# Work item
Search the data for "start". Each line containing it is to be copied.
--
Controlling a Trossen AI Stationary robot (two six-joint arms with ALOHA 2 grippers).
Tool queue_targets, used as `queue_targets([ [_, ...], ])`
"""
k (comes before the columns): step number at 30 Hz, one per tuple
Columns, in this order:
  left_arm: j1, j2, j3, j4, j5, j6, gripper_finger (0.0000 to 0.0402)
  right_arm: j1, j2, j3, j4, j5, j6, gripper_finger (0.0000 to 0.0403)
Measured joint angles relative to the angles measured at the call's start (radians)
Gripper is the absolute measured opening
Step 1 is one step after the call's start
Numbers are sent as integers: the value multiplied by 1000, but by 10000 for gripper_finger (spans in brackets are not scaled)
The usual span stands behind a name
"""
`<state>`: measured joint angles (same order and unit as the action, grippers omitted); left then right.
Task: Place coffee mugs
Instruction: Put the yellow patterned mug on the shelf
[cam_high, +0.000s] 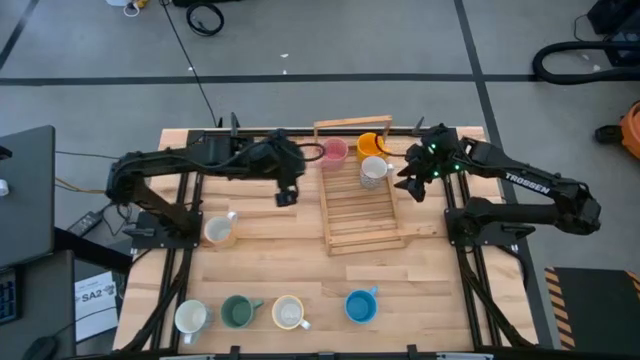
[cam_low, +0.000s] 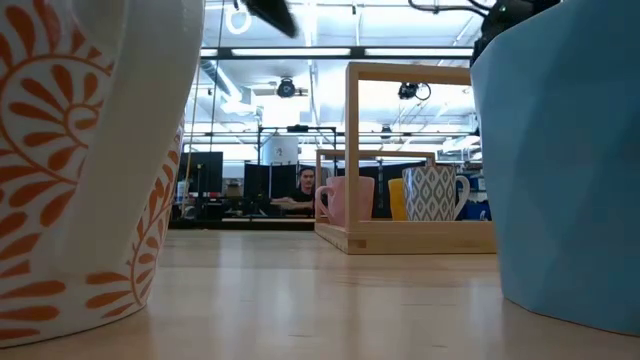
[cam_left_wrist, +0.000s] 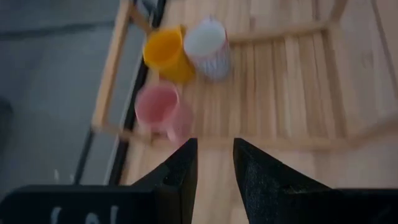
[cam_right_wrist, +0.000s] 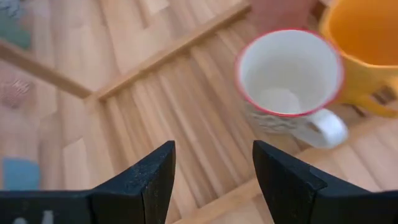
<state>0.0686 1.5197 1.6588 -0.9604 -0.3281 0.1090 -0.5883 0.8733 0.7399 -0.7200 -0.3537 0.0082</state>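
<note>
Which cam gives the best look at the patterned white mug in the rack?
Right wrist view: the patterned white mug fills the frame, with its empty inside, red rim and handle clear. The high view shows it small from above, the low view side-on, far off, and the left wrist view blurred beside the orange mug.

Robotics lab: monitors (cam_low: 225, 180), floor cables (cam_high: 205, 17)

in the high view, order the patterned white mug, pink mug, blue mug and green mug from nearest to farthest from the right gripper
From the right gripper, open over the rack's far right edge:
1. Patterned white mug, just beside it in the rack.
2. Pink mug, at the rack's far left corner.
3. Blue mug, in the near row, right end.
4. Green mug, same row, further left.
</note>
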Motion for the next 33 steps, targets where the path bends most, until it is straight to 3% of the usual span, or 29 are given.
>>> queue_targets([
  [13, -36, -85, 1, -455, 151, -196, 110, 183, -2, 0, 37, 20, 79, 220],
  [22, -49, -84, 1, -545, 150, -371, 110, 275, -1, 0, 84, 54, 105, 220],
  [33, 25, -80, 0, -611, 163, -595, 110, 325, -1, 0, 103, 57, 103, 220],
])
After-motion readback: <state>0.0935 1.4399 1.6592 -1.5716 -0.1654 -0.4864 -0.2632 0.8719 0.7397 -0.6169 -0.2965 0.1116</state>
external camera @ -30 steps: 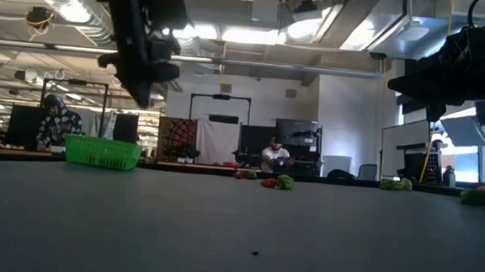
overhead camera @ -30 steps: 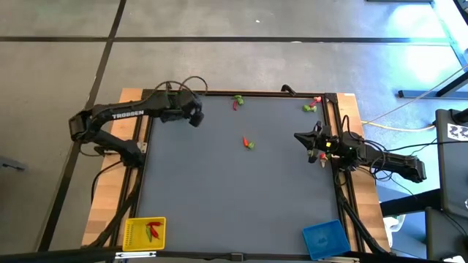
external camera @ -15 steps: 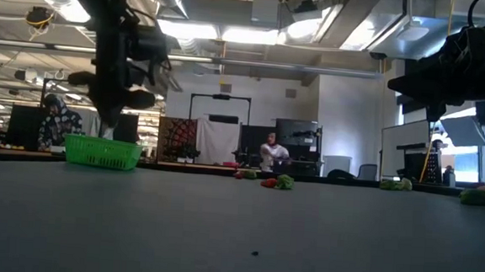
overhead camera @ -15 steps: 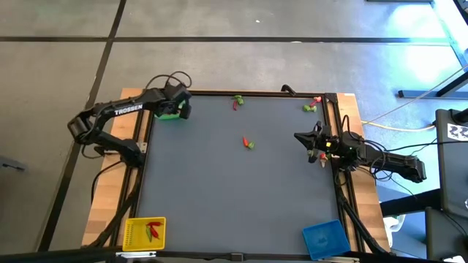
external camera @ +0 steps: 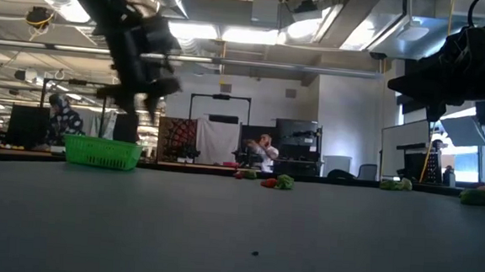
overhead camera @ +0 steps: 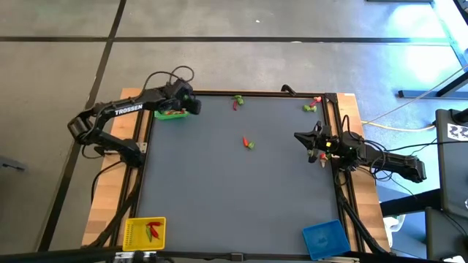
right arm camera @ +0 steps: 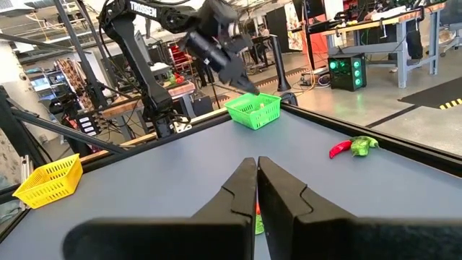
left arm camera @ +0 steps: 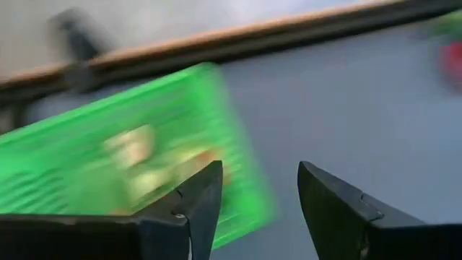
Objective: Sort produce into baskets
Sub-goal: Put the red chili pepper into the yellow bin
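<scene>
Green basket (overhead camera: 170,113), yellow basket (overhead camera: 145,233), blue basket (overhead camera: 325,239): three. Left gripper (left arm camera: 258,189) hangs parted over green; right gripper (right arm camera: 257,179) is pressed together, empty.

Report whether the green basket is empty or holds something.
Not empty: the left wrist view shows blurred pale pieces inside the green basket.

The grey table (overhead camera: 234,190) carries green (overhead camera: 170,113), yellow (overhead camera: 144,234), blue baskets (overhead camera: 324,238) and scattered produce (overhead camera: 248,143).

My left arm (overhead camera: 124,111) carries the white word "TROSSEN" along its dark link, up at ten o'clock. I can read nothing else anywhere.
</scene>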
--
# Solved problem
Measured joint angles relative to the angles measured at the call's start (radians)
Step 1 is one step after the call's start

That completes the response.